Dans le temps, cette sensation reste, la durabilité des roulements semble bonne. Lorsque l’on fait tourner la transmission à l’envers, on peut effectivement constater que tout tourne avec très peu de friction, c’est bluffant. Va-t-on beaucoup plus vite ? Pas vraiment, mais on a ce sentiment de facilité. C’est vraiment ce que l’on pourrait appeler un “gain marginal”. Et en additionnant tous ces gains marginaux, cela peut faire une petite différence sur le chrono.
Est-ce que tout le monde peut le ressentir ? Nous dirions que oui. Les différences de cadence entre le pro et les moins aguerris est minime, il n’y a donc pas forcément de raison que l’impact soit plus important chez les compétiteurs. C’est donc un petit gain bon à prendre. Pour les professionnels, les quelques watts gagnés ne sont pas négligeables. Il faut des centaines et des centaines d’heures d’entraînement pour gagner 10 watts à ce niveau. Pour l’amateur, un tel gain représente quelque chose comme 1 % de progression, ça n’est pas rien. Des gains légers, certes, mais si il n’y a pas de défaut, pourquoi s’en priver ?

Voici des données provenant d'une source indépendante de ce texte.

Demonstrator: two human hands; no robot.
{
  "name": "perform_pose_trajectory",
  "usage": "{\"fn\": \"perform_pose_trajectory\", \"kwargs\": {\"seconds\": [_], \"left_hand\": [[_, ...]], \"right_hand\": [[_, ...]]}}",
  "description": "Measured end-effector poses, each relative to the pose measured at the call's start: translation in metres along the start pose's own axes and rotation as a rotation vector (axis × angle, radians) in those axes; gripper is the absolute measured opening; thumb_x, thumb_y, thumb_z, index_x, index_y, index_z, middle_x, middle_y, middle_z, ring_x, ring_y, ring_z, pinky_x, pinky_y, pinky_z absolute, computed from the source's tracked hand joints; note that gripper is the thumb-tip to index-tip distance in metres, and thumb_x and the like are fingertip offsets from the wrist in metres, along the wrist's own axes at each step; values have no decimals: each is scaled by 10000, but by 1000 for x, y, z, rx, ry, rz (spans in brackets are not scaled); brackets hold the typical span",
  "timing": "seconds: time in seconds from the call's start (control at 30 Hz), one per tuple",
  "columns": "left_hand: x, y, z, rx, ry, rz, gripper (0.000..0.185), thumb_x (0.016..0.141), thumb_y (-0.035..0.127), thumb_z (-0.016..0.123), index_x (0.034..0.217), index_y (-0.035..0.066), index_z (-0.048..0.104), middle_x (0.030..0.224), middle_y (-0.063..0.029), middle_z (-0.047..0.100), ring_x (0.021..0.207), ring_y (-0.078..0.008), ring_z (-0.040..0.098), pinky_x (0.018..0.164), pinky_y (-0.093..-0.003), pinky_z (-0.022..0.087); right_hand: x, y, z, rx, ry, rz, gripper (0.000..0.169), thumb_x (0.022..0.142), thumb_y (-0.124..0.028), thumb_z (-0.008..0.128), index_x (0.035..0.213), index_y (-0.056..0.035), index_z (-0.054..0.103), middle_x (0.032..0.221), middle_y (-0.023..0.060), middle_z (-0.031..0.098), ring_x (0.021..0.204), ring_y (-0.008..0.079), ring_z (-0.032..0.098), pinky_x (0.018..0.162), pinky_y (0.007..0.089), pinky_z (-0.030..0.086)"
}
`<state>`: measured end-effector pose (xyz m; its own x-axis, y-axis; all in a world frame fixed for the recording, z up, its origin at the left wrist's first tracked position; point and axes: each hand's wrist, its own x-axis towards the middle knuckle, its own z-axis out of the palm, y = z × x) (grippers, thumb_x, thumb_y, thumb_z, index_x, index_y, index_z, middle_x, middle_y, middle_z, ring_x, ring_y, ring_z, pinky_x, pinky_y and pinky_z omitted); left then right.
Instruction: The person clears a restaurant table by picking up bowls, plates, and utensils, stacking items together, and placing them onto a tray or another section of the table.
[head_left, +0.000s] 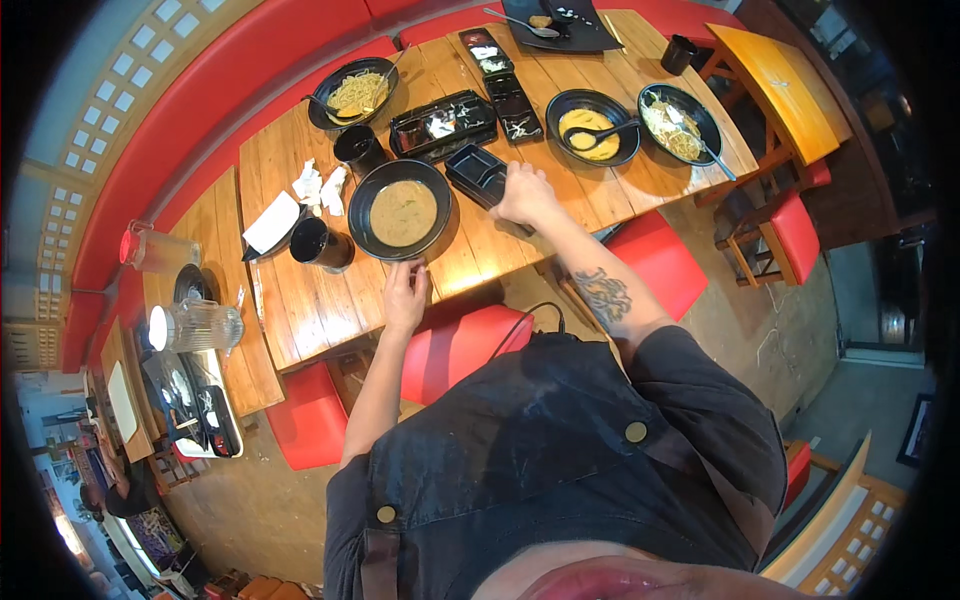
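Note:
My right hand (526, 196) grips the near end of a black divided sauce dish (477, 171) on the wooden table. My left hand (406, 294) is at the table's front edge, its fingertips close under the near rim of a black bowl (361, 238) of brown broth (403, 213). Whether those fingers touch the bowl is unclear. A black cup (321, 244) stands left of the bowl, another black cup (360, 150) behind it. Beyond the sauce dish lies a black compartment tray (442, 124) with food scraps.
Black bowls hold leftover noodles (358, 94), yellow soup (589, 124) and more noodles (679, 135). A black square plate (562, 34) is at the back. Crumpled napkins (321, 187) lie left. Beside the table stand a clear pitcher (202, 326), a loaded tray (196, 452) and red stools (457, 356).

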<state>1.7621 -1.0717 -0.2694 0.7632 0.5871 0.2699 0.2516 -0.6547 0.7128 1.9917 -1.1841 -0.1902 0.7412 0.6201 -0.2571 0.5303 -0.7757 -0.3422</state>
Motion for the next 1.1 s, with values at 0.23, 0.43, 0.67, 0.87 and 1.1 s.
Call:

Des défauts, à vrai dire, nous n’en avons pas vraiment trouvé. Le shifting reste excellent, largement à la hauteur de la chape d’origine. Tous les changements de vitesse sont fluides et précis. Pour ce qui est de la robustesse, après quelques contacts avec des branches ou des cailloux, aucun signe de faiblesse. Les galets pleins remplissent bien leur tâche : aucun amas de résidus ou de saleté, l’évacuation des impuretés se fait bien. Au niveau des galets de dérailleur, la fluidité est toujours excellente alors qu’aucun entretien particulier n’a été réalisé sur la chape.

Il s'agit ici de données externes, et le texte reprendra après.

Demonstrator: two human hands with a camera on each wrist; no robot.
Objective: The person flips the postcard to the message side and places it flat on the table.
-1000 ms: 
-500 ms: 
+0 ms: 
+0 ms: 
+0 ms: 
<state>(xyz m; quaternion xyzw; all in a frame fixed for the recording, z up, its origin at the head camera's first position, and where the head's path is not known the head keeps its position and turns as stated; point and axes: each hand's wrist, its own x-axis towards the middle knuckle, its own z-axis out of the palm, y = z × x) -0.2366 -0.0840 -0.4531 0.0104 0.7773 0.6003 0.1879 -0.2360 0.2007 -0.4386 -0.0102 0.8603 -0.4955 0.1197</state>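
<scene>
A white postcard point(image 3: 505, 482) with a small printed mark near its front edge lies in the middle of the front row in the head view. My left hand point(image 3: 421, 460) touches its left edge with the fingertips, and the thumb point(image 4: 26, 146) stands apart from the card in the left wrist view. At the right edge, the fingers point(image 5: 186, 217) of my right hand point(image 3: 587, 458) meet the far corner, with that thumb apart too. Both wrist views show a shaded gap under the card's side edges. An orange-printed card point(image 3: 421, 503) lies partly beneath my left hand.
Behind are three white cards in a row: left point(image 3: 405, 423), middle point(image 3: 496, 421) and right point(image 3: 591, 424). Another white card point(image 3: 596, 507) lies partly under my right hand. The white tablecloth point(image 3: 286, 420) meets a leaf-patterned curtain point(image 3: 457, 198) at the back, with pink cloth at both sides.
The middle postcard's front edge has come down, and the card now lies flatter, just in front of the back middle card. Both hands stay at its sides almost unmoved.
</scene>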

Pour ces roulements, on peut presque dire que ça tourne comme au premier jour, un bel exploit vu les conditions rencontrées. Au niveau du boîtier, une des deux cuvettes est intacte, l’autre gratte un peu. Après un démontage, nettoyage et graissage dans les règles de l’art, tout est rentré dans l’ordre. CeramicSpeed communique sur une procédure précise pour réaliser l’entretien et vend des produits parfaitement adaptés. Le boîtier est même livré avec une graisse longue durée pour réaliser l’entretien. Les caches du roulement s’extraient assez facilement sans outil spécifique. Pas de corrosion, pas d’usure prématurée, une fluidité retrouvée, c’est plutôt convaincant.
Côté performance, les produits CeramicSpeed ne s’adressent pas uniquement à l’élite. La longévité des produits et les gains affichés seront parlants pour n’importe quel pratiquant. Il est certain que cela ne vous transformera pas en champion, mais il y aura tout de même un impact dans votre recherche de performance, peu importe le niveau.

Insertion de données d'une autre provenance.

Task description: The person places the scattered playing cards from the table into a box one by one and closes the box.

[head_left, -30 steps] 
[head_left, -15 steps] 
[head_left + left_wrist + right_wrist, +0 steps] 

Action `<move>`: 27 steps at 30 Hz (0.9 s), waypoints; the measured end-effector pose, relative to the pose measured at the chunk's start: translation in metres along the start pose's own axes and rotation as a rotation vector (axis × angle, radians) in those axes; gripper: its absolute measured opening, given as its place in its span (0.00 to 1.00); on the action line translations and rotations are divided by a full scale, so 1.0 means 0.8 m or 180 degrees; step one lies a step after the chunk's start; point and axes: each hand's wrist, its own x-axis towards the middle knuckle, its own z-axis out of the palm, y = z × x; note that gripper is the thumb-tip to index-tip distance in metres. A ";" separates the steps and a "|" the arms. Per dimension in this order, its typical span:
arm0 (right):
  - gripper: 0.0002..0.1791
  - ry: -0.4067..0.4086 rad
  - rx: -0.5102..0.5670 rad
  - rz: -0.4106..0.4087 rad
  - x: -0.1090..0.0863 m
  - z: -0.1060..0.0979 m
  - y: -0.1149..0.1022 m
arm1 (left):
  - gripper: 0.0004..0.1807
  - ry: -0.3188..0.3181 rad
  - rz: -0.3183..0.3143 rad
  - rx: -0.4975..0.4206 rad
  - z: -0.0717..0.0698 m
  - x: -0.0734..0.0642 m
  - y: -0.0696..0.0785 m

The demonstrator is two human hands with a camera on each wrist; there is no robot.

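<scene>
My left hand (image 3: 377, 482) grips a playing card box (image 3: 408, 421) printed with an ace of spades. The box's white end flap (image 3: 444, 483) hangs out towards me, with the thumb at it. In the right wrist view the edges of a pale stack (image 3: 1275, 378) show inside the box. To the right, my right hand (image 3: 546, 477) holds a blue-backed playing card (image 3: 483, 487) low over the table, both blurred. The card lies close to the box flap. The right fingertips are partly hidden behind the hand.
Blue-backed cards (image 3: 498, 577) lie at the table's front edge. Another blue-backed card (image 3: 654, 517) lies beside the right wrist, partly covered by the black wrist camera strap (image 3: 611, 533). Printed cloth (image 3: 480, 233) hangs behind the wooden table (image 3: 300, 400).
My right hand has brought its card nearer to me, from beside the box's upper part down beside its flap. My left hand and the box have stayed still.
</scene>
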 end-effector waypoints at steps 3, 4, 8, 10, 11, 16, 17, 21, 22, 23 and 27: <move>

Soyons francs : ce genre d’investissement fait partie des derniers détails à optimiser. Avant d’en arriver ici, il est clair qu’il y a des centaines d’autres facteurs à optimiser : bien régler son vélo, entretenir ses roulements, sa transmission, optimiser son train de pneus, etc. Évidemment, ces produits n’ont aucun sens si votre transmission n’est pas parfaitement propre et lubrifiée. Les pertes liées à une mauvaise lubrification seraient alors bien plus importantes que les petits gains apportés par CeramicSpeed. Robustesse, fluidité, simplicité de montage, garantie à vie : nous sommes plutôt convaincus, nous y voyons seulement des avantages, jusqu’au moment de passer à la caisse. Le tarif ultra haut de gamme sera certainement ce qu’il y a de plus élitiste dans ces produits.